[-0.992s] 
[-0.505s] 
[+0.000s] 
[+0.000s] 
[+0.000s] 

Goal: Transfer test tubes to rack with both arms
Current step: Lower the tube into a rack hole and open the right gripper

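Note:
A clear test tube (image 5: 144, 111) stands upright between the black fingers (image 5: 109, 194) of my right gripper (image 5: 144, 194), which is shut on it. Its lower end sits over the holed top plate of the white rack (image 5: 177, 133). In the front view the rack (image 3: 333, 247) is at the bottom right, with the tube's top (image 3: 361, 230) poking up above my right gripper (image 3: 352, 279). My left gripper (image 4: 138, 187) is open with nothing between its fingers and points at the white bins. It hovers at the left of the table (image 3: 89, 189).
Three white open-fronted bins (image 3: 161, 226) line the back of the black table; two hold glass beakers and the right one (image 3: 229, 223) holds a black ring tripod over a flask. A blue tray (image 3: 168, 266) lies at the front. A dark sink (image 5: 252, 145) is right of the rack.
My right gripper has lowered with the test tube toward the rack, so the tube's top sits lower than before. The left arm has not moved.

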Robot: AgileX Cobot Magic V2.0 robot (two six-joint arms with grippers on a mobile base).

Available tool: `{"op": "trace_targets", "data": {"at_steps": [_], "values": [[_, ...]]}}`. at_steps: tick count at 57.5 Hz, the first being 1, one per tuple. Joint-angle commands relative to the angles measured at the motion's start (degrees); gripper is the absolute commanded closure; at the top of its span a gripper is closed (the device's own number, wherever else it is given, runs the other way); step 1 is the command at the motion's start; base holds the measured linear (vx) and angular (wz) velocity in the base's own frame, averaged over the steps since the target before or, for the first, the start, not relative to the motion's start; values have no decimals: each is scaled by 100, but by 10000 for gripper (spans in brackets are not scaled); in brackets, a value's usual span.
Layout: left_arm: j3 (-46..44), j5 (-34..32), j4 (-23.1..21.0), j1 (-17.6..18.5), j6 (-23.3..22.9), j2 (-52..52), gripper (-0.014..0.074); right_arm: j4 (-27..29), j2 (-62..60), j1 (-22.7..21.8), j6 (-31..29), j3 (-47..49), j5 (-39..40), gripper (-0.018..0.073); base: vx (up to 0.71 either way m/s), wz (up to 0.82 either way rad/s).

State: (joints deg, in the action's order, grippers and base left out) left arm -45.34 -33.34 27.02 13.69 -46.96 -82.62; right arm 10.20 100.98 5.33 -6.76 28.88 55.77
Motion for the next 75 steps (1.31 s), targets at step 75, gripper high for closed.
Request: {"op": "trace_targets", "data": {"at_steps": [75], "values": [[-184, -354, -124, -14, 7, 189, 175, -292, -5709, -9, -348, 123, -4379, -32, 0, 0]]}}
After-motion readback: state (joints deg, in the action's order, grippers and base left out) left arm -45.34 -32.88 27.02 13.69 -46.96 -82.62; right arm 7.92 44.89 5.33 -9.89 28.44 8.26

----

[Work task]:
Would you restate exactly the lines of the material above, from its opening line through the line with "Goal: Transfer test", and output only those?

[Answer for this exercise]:
[-0.992s] 
[-0.505s] 
[+0.000s] 
[+0.000s] 
[+0.000s] 

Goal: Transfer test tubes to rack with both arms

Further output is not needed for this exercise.